Dealing with alcohol dependence is not an easy or straightforward matter. Dr Storor’s opinion is that Ms Bradley’s condition is significant. In February 2011 he confirmed that it presented a serious risk to patient health and safety and that she required treatment prior to returning to practise and on-going and close supervision and monitoring upon resumption.
It seems that Ms Bradley accepts Dr Storor’s opinion as she has agreed that the conditions the Board proposes are appropriate.
[10] The evidence currently before the Tribunal does not demonstrate that Ms Bradley is now fit to practise. She accepts this by consenting to orders that would involve a further 3 month preclusion period during which she must demonstrate her abstinence from all substances other than those prescribed by a medical practitioner. She must also consult with Dr Mansoor or another approved practitioner for treatment for alcohol dependence. Until the doctor certifies her fit to return to practise she must continue to attend an ATODS clinic for treatment, not less than monthly, and fully comply with any directions made by the clinic as to her treatment.
[11] Once Ms Bradley has fulfilled the preconditions to registration she will have to re-apply and demonstrate her fitness to practise. Dr Mansoor’s certification would form part of the material upon which the Board would make that assessment.
[12] Ms Bradley agrees that it would be appropriate for the Tribunal to order that her future registration is subject to conditions which would be imposed for a period of 12 months from registration. Those conditions would require total abstinence from alcohol and close and on-going supervision and monitoring of that through a programme of regular and random testing including breathalyser testing at the commencement of each employment shift. Throughout the year, she must continue to consult, at least monthly, with Dr Mansoor and continue to attend an ATODS, clinic not less than monthly.
[13] The agreed conditions also involve reporting by Dr Mansoor and Ms Bradley’s employer about her competence and fitness to practise. All the costs of complying with the conditions must be borne by Ms Bradley.

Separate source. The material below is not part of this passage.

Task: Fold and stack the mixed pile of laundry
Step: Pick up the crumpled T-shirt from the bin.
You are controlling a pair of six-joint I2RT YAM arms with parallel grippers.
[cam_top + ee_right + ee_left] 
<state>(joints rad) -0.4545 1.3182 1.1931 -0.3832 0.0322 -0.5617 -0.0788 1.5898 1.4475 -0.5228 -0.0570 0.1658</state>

[14] The regime proposed by the Board and agreed to by Ms Bradley will impose a significant burden on her and will ensure there is very limited scope for breaching the obligation to remain abstinent. However, those conditions are not a sanction for her conduct and are not designed to punish her. Rather they are intended to enable her rehabilitation and to support her efforts to overcome her dependence. They are also intended to protect the public. The element of the proposed orders which is a sanction for the breach of her undertakings is the period during which she is precluded from re-applying for registration.
[15] Fairly, in the Tribunal’s view, the Board has expressed a reservation about Ms Bradley’s current insight about her condition. Certainly the conduct which has led to these disciplinary proceedings demonstrates a lack of awareness both of her medical condition and of her personal responsibility for dealing with it. Her lack of self awareness is evident from the different accounts that she has given to different practitioners about her level of substance abuse. It is also demonstrated by her continued belief that it was a matter for the Council to provide her with the means to fulfil her undertakings. Ms Bradley can be in no doubt now that these matters fall to her to address and that she must bear the burden whether logistical or financial of ensuring her compliance with conditions that she has, once more, agreed to.
[16] If Ms Bradley is able to respond to the support that she will receive through treatment by Dr Mansoor, attendance at the ATODS clinic and close supervision of her commitment to abstinence, she will be well placed to return to unlimited registration as a nurse and to continue an otherwise unblemished career in the profession.